Le attrezzature e i dispositivi al Papa Giovanni non mancano. Il fatto è che se aumenti il numero dei posti di terapia intensiva devi avere anche un numero adeguato di medici e di infermieri, a fronte degli ammalati che continuano ad arrivare. Noi stiamo facendo l’ impossibile, senza trascurare la qualità delle cure». Cosa si utilizza per chi viene ricoverato? «Gli step sono sostanzialmente tre. Il paziente viene valutato, gli si fa una lastra o una Tac. Nel corso del triage si misura anche la saturazione dell’ ossigeno nel sangue: ci sono pazienti che il cui livello crolla anche dopo 10 passi. Lì scatta il ricovero - continua Lorini -. E per molti, proprio per aiutarli a respirare, si utilizzano i caschetti, i cosiddetti Cpap: servono a far riempire di ossigeno costantemente i polmoni o gli alveoli ristretti, ne abbiamo almeno un centinaio, di questi caschetti. Se il trattamento non è sufficiente, il casco viene potenziato con un ventilatore, che funziona come i tubi dell’ ossigeno dei sub, non è invasivo. E anche di supporti alla ventilazione ne abbiamo a sufficienza. Nei casi più critici, c’ è il ricorso alla terapia intensiva. Il paziente viene intubato, messo prono per 12 ore al giorno perché così si aiuta la respirazione, e nei casi ulteriormente critici si usa l’ Ecmo, la macchina cuore-polmone, attualmente abbiamo due pazienti in Ecmo, uno è piuttosto giovane.
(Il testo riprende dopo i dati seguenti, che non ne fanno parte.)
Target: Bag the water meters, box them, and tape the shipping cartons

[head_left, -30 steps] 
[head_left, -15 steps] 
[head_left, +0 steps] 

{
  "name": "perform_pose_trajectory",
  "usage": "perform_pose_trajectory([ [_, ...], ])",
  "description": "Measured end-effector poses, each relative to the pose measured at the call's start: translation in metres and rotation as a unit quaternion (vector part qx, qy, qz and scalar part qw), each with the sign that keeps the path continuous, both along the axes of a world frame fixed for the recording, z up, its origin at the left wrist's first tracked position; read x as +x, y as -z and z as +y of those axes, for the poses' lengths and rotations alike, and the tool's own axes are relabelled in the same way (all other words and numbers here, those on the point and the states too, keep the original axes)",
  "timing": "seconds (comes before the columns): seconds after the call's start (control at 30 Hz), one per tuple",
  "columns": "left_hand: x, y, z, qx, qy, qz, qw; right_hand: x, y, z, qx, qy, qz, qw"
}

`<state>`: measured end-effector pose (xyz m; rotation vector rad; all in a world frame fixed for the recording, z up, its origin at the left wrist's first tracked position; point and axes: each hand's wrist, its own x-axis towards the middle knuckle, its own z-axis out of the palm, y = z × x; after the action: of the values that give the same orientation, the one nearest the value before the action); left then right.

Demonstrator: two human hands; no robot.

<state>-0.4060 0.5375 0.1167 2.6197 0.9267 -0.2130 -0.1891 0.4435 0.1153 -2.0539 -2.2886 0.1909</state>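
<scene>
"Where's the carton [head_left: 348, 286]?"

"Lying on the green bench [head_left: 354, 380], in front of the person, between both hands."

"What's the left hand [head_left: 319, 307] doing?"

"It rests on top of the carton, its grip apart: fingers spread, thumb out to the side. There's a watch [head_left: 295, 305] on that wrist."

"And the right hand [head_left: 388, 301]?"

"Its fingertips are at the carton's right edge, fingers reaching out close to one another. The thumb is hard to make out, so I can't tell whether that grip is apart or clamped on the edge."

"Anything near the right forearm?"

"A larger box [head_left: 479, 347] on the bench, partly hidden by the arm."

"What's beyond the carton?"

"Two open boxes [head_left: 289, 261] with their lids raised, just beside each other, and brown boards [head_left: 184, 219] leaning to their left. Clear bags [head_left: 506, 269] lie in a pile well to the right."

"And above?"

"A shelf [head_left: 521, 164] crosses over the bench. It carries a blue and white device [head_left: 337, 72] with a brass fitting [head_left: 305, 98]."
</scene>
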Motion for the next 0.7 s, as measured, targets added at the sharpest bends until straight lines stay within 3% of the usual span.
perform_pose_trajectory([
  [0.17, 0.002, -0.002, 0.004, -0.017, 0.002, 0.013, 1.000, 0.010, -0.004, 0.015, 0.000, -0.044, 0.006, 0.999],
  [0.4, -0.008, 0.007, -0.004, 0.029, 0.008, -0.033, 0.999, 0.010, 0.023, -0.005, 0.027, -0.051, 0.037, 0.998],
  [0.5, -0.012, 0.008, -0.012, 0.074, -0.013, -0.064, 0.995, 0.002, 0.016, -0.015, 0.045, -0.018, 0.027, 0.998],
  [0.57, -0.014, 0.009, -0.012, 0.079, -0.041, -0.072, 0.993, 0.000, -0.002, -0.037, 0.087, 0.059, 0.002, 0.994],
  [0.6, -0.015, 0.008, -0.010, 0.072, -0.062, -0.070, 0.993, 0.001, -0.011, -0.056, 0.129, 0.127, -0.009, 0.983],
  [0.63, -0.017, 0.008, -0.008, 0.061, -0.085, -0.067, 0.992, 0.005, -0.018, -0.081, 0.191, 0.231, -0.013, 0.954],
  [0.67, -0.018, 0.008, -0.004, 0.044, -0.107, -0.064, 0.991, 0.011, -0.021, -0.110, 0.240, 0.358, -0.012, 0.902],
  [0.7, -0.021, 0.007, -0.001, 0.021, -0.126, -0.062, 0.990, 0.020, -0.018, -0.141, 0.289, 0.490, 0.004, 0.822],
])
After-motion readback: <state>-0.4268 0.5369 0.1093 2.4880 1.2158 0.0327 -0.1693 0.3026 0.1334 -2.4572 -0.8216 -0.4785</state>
Si sappia: la polmonite interstiziale, che non è causata solo dal coronavirus, è nota da almeno 30 anni, sappiamo come curarla: il problema sta nel fatto che un conto è avere uno-due casi critici, un conto è averne 40 tutti insieme. Ma ce la faremo: riusciremo a far crescere il numero dei dimessi dalla terapia intensiva rispetto a quelli che vengono ricoverati». Intanto, l’ Asst Bergamo Est, con gli ospedali anche qui stracolmi di ammalati, punta a un nuovo triage clinico-radiologico: ieri, all’ ospedale «Bolognini» è arrivata una Tac portatile donata dall’ Accademia per lo sport per la solidarietà. «Questa Tac è fondamentale per il nostro protocollo di diagnosi - spiega Gianluigi Patelli, direttore del servizio di Radiologia - . Con un approccio multispecialistico, stiamo utilizzando sin dall’ inizio dell’ epidemia questo metodo diagnostico per avere un quadro clinico il più tempestivo possibile. La Tac permette in pochi minuti di avere una certezza di polmonite da coronavirus ben più alta del tampone, i cui risultati peraltro ora arrivano dopo giorni . E ci permette di aggredire immediatamente la malattia con le terapie più adatte. La nostra tecnica diagnostica è allo studio anche della Società italiana di radiologia medica e interventistica».